Collection entries:
┄┄┄┄┄┄

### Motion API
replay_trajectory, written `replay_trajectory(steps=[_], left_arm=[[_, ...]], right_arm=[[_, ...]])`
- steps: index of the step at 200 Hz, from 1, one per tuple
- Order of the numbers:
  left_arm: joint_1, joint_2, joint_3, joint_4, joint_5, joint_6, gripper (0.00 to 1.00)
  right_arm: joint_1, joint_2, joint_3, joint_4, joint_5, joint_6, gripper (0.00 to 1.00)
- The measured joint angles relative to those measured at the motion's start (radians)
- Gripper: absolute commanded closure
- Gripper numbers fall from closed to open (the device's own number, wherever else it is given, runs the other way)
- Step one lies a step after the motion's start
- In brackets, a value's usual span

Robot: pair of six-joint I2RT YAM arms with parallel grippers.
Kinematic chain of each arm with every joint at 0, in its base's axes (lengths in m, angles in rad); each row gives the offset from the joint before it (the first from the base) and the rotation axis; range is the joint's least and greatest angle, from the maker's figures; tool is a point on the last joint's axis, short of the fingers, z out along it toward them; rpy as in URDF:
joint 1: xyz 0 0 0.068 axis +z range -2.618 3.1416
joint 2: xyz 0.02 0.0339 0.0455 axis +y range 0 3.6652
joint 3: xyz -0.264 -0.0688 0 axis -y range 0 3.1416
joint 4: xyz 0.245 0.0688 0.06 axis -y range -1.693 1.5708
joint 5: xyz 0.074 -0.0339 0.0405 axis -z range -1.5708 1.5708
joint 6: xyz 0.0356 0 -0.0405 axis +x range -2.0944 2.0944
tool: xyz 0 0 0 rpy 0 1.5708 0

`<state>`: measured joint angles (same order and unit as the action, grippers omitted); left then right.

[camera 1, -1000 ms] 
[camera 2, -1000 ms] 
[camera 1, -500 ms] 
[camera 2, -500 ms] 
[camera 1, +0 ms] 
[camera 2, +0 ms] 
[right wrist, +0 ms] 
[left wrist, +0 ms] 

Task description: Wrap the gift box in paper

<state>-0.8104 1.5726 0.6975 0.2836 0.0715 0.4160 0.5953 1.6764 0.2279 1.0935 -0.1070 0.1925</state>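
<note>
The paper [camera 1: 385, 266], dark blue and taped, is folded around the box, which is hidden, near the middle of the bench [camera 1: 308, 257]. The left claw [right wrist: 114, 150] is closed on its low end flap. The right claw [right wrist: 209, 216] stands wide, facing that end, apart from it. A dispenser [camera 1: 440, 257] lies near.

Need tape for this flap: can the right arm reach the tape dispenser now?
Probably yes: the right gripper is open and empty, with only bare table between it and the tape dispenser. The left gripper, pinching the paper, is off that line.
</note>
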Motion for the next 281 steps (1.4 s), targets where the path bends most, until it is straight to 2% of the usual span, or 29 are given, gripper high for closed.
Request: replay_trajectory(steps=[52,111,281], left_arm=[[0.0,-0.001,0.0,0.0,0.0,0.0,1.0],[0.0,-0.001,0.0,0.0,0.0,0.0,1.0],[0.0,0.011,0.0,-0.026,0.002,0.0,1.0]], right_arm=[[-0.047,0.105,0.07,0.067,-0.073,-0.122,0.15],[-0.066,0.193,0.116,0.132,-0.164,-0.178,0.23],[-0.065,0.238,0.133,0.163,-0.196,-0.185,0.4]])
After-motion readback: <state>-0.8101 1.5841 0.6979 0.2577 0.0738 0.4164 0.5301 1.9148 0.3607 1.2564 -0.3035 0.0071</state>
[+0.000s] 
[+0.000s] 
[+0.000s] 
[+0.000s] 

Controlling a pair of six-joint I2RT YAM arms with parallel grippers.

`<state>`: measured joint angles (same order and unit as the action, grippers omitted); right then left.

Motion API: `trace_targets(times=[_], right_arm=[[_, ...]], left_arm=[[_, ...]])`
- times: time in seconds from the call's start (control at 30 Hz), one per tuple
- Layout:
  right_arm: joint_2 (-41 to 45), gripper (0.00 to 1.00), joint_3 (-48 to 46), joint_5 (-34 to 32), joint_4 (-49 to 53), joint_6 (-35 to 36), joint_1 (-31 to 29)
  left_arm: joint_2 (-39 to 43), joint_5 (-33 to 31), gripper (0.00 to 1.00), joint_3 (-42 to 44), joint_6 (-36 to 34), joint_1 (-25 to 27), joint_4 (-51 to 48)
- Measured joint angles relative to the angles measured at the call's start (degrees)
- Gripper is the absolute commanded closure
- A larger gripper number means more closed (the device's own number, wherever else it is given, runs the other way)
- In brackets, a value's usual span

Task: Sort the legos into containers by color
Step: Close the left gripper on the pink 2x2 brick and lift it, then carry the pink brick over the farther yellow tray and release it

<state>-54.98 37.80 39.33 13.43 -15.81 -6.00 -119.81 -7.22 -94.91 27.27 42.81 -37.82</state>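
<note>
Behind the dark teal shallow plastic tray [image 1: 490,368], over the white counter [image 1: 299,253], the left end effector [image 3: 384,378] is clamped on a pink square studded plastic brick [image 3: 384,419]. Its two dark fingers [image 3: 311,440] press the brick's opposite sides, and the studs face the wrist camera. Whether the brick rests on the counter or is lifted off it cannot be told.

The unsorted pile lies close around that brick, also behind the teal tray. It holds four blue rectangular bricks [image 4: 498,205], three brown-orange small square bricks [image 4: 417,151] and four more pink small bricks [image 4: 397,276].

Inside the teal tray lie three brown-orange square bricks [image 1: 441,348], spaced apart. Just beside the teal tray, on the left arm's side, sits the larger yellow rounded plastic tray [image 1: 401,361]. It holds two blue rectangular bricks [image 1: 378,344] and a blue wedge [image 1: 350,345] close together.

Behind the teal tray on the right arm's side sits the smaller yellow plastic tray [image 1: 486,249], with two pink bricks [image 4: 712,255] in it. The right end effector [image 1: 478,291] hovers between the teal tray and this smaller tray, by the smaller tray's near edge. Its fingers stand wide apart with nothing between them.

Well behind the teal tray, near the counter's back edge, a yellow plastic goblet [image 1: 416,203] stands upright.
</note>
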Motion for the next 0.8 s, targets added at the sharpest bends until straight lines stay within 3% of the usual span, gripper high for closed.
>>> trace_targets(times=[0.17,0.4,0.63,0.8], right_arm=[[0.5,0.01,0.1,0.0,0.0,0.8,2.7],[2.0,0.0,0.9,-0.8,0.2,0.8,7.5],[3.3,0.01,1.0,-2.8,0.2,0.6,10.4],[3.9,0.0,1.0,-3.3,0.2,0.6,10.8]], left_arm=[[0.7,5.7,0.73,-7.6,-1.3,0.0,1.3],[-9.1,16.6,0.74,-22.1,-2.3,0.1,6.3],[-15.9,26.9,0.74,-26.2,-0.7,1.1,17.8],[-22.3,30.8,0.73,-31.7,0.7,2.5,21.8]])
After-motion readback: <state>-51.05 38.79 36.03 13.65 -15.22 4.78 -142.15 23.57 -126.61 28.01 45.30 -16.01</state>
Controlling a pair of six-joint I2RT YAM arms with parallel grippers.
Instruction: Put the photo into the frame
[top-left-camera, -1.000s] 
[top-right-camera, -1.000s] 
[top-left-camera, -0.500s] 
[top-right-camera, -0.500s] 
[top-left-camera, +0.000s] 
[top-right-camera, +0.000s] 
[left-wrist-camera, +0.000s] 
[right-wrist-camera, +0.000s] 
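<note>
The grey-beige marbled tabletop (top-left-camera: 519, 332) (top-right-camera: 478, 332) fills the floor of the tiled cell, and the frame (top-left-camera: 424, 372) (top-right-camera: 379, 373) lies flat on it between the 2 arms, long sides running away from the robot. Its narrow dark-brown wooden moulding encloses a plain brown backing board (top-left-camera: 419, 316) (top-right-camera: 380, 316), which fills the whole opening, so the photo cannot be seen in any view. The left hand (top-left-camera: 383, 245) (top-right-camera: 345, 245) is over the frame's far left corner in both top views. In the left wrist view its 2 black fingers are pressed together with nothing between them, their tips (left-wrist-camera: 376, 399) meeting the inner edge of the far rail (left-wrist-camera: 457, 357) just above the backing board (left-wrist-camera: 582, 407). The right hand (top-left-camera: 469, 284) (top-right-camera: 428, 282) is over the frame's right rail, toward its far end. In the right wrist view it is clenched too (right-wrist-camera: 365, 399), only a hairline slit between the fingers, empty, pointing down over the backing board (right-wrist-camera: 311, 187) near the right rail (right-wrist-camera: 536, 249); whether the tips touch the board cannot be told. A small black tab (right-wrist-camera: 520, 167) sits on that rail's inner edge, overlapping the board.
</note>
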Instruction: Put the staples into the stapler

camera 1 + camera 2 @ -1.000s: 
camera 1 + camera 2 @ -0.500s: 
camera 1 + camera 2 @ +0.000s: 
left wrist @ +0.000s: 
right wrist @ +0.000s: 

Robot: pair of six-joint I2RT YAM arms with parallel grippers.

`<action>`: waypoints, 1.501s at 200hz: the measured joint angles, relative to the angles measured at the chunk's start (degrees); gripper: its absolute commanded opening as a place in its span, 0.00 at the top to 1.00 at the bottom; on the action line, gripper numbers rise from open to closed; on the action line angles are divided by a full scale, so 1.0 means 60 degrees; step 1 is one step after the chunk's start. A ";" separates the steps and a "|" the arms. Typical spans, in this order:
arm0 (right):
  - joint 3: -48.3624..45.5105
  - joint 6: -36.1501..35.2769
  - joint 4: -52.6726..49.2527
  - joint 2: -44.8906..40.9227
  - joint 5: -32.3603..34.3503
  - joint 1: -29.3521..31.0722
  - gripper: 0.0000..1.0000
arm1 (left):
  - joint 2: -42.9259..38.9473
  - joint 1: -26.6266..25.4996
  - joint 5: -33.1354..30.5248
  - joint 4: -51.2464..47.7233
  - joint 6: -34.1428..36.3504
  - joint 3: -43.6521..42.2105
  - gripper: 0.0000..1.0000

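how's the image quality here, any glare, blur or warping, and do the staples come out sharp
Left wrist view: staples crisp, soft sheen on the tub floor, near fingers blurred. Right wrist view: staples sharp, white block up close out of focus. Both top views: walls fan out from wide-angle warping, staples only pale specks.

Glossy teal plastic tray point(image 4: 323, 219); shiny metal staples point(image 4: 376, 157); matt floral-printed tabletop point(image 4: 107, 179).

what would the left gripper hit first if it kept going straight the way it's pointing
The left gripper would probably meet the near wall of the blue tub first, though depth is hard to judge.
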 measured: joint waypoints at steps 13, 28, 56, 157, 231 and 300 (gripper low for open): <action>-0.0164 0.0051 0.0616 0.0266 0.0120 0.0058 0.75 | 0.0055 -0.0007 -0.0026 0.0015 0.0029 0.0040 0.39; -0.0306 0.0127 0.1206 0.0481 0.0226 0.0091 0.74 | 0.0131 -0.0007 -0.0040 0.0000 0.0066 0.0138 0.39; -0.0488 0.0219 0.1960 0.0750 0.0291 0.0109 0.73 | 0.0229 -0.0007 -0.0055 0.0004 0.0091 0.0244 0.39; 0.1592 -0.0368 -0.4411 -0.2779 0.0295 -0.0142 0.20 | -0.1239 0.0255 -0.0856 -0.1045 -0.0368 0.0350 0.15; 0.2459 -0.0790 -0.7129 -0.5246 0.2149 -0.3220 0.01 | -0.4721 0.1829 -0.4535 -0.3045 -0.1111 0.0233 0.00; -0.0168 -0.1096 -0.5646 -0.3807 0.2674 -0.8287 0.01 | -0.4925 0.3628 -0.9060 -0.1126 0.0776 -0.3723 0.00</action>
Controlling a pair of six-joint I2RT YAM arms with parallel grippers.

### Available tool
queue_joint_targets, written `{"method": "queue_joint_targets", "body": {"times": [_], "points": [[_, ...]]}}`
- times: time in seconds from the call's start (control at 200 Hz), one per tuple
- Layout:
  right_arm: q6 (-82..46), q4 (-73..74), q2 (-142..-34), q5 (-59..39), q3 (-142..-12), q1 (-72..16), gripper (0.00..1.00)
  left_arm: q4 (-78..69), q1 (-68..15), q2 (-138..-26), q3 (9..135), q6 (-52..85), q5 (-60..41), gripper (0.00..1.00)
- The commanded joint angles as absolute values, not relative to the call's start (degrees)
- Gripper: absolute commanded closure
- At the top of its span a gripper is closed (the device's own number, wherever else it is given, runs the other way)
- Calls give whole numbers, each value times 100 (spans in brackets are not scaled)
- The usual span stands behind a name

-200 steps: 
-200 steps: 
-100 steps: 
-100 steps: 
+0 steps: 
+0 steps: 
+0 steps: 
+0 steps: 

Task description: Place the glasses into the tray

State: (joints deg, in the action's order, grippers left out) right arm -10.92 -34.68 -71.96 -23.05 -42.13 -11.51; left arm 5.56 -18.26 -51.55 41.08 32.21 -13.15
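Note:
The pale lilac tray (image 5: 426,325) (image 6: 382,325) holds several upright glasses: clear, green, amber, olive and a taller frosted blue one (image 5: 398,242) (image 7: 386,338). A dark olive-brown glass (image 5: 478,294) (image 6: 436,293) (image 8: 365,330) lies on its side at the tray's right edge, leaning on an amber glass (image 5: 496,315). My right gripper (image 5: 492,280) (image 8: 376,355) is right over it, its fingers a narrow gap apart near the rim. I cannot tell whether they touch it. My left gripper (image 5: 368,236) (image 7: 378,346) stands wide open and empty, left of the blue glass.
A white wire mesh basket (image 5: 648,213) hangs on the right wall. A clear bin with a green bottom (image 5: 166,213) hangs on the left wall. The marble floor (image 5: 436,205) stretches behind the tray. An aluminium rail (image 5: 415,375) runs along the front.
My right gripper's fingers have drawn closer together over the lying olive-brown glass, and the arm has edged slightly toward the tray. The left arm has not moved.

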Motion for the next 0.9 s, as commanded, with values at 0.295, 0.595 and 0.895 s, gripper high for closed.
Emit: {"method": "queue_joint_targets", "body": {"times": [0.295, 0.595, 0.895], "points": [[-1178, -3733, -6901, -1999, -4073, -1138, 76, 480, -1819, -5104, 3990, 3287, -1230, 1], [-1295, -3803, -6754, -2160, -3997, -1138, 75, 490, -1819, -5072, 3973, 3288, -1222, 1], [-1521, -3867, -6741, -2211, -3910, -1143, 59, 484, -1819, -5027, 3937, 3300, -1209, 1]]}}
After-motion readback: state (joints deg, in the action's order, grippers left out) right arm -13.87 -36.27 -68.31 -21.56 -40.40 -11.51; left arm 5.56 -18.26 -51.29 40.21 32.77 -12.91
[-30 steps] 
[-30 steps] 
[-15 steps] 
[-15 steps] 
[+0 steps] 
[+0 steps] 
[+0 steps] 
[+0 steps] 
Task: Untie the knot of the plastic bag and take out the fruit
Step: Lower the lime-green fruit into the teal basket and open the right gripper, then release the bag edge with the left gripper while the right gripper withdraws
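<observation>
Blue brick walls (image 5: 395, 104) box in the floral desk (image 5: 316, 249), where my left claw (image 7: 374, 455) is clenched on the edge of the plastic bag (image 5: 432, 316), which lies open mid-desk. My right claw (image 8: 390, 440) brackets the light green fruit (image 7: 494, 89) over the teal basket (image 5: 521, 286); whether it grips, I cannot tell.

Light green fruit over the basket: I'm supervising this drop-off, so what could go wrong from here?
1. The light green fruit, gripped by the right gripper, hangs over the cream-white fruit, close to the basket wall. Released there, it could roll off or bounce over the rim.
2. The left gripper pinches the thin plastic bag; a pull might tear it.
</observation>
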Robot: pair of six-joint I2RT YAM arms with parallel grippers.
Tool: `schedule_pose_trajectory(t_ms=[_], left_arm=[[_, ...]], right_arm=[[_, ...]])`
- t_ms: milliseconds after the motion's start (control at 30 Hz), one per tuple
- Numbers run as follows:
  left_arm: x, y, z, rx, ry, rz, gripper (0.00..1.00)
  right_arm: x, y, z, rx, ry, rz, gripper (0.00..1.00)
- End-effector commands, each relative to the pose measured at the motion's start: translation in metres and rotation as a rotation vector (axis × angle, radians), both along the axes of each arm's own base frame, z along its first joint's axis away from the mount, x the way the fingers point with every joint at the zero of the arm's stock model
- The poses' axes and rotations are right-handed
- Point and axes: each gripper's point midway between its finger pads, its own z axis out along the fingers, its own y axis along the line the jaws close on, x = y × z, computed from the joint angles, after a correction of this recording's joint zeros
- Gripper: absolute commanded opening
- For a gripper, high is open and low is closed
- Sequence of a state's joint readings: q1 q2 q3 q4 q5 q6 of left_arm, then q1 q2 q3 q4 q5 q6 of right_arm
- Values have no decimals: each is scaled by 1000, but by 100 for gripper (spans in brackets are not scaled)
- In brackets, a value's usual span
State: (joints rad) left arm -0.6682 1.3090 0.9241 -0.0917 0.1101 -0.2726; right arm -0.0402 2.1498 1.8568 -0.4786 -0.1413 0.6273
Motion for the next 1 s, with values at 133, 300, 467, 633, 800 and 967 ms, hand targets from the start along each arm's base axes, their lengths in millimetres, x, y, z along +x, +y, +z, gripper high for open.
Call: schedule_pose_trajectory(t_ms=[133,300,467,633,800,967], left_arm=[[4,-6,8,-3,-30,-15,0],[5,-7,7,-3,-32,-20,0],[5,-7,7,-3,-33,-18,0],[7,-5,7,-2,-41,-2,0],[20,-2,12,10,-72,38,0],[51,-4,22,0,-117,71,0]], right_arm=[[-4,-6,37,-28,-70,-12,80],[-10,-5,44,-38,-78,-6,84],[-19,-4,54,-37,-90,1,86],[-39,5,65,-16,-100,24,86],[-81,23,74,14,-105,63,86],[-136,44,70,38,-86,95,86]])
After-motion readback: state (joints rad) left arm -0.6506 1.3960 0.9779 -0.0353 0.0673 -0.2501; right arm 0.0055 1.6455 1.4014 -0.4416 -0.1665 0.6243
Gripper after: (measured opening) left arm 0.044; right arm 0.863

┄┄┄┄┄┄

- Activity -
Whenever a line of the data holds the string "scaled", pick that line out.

- Exercise output -
- Calls give whole numbers, each value times 100 (spans in brackets are not scaled)
- Values have no decimals: each is scaled by 1000, but by 100 for gripper (spans in brackets are not scaled)

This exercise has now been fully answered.